• _The task_:
Give back, exactly as written, the lines from the first line of the data below through the line with "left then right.", and omit the pictures.

-- Data records follows --

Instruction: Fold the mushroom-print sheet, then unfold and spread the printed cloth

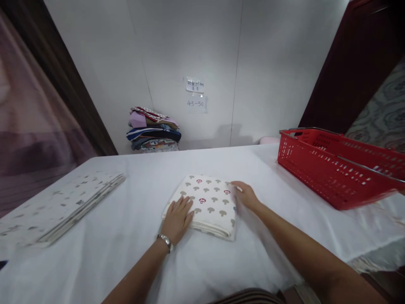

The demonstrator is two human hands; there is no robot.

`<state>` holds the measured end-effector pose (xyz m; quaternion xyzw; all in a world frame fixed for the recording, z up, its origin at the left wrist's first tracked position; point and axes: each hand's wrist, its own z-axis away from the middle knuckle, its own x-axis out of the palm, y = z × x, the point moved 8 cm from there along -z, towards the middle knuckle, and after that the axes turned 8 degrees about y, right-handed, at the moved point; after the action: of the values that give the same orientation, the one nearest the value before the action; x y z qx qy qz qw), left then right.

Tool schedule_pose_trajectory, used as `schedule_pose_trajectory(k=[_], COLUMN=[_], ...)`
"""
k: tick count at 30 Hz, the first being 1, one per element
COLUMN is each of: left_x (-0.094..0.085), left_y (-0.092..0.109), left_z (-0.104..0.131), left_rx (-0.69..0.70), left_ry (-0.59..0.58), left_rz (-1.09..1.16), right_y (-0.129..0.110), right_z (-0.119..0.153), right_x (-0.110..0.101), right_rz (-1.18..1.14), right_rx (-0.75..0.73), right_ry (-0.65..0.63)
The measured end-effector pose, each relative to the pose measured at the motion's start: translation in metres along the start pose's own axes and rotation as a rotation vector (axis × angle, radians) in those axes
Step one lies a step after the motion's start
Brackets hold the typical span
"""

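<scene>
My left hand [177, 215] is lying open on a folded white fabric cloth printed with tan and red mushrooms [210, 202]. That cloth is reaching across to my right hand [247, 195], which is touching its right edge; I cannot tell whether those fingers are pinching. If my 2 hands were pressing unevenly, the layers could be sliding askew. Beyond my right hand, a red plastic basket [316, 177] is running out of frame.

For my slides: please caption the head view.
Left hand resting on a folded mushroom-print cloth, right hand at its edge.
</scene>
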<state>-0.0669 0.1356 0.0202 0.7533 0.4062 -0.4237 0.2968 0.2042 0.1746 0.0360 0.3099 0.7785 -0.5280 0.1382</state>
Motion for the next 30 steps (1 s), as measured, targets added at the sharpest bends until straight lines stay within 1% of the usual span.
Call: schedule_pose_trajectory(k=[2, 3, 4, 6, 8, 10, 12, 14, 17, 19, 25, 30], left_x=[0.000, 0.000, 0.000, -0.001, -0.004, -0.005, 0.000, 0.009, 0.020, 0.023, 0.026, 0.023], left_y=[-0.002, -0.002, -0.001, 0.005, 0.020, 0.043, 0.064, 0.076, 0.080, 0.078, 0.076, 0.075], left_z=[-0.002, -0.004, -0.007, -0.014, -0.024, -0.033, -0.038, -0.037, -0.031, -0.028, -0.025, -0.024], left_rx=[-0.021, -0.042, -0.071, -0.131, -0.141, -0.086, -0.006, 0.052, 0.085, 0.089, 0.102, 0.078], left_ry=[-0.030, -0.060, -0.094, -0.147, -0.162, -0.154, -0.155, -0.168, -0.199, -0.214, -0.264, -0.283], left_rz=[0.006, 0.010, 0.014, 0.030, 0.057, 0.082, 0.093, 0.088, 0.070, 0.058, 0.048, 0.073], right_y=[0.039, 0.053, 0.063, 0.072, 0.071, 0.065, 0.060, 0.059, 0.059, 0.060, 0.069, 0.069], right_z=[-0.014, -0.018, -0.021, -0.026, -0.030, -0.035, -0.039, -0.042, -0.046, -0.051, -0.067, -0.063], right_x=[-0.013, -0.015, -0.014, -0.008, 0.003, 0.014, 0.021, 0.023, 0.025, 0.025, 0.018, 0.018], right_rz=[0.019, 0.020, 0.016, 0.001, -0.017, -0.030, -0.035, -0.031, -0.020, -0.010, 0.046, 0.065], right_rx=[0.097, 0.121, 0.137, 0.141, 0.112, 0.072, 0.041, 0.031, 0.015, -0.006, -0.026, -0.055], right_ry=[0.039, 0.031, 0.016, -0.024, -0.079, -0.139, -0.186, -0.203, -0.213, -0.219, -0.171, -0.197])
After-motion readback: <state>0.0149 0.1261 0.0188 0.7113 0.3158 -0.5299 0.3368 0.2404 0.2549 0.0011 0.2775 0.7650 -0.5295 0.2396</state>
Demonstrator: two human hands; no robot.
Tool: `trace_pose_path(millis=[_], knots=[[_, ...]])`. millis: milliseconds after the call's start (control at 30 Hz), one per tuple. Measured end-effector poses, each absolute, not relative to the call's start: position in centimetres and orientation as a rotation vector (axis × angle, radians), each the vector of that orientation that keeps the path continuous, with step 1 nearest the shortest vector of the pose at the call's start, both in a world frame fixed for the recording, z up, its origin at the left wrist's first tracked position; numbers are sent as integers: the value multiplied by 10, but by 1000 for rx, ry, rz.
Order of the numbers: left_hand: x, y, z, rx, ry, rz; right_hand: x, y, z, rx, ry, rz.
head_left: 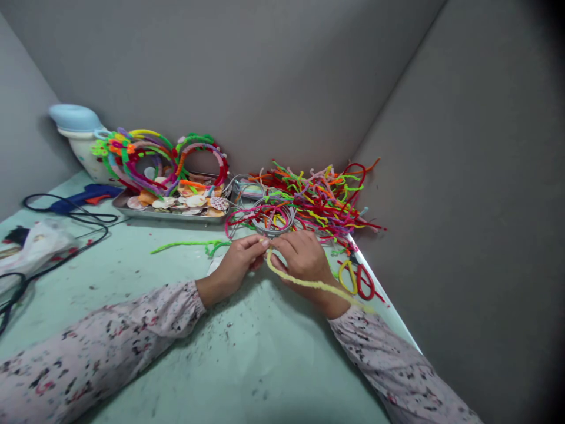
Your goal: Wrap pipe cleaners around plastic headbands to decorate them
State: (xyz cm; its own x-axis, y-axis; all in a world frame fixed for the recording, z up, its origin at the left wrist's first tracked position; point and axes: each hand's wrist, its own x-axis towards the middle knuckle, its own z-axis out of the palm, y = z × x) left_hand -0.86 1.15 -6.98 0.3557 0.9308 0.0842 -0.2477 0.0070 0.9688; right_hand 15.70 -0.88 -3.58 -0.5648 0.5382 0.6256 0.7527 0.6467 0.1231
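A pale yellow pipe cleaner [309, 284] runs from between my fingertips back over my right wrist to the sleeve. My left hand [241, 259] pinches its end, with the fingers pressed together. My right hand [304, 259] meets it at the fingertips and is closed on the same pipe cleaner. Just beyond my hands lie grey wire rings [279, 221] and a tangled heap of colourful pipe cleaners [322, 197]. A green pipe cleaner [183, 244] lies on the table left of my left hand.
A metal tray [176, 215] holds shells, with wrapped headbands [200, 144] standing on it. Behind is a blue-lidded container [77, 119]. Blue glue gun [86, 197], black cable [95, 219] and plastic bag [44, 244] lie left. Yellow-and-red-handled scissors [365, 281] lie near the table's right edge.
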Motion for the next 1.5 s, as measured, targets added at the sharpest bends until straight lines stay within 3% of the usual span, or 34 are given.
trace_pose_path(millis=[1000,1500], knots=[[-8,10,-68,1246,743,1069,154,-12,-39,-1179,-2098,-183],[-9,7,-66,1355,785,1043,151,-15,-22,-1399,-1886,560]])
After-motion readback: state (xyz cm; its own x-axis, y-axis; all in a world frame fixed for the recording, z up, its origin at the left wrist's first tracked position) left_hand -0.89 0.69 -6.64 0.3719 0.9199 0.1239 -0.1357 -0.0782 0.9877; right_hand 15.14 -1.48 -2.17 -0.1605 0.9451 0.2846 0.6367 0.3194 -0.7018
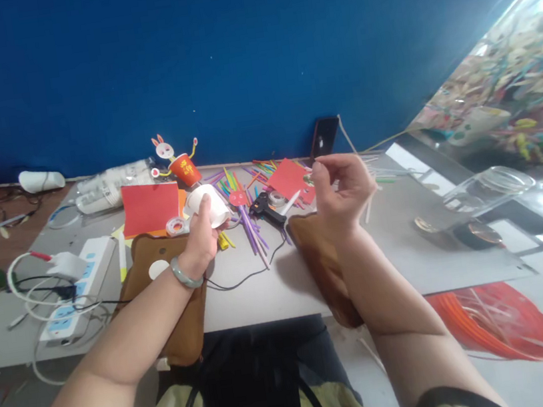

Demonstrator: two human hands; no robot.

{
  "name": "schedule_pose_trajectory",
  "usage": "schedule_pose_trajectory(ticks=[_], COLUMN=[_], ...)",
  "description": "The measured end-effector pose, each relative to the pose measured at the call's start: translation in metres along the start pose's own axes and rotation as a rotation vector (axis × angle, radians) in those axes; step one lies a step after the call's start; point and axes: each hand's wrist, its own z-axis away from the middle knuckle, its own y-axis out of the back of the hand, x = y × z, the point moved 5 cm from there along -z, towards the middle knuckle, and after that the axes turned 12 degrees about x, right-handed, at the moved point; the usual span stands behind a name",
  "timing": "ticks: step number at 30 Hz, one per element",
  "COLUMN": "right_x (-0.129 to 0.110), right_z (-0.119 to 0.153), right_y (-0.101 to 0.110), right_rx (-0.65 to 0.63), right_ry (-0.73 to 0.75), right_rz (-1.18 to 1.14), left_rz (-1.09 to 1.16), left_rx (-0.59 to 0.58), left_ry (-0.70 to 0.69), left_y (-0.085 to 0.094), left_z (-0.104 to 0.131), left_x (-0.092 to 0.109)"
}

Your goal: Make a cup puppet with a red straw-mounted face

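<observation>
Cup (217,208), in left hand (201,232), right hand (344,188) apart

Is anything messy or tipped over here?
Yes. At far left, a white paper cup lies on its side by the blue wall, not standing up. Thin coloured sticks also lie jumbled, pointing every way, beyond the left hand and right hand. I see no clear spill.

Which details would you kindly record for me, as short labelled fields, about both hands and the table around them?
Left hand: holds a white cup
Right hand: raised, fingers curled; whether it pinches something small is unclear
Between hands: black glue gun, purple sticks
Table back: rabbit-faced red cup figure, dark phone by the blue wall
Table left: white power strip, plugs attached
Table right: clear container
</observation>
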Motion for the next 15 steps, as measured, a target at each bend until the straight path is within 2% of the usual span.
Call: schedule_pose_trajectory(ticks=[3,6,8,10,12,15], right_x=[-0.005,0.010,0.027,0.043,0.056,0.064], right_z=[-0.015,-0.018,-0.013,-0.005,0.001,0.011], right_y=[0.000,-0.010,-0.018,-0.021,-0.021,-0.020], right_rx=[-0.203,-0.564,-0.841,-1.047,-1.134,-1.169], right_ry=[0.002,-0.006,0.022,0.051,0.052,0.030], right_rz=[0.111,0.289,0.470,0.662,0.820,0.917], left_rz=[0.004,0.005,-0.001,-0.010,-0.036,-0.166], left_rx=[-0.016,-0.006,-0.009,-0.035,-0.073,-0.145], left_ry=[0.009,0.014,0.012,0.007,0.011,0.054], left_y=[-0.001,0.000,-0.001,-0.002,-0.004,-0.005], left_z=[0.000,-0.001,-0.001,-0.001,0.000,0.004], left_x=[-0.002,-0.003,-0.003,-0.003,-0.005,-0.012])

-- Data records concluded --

• _Completed task_:
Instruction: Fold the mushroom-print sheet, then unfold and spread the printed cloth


The demonstrator is two human hands; there is no robot.

`<state>` holds the measured end-effector pose (xyz m; quaternion xyzw; all in a world frame fixed for the recording, z up, its origin at the left wrist's first tracked position; point and axes: each hand's wrist, its own z-axis away from the middle knuckle, its own x-axis out of the palm, y = z × x, the point moved 8 cm from there along -z, towards the middle knuckle, and after that the axes turned 8 degrees about y, right-handed, at the moved point; after the action: of the values that give the same orientation, the one nearest the value before the action; x y z qx qy qz qw), left then right.

This exercise has been completed.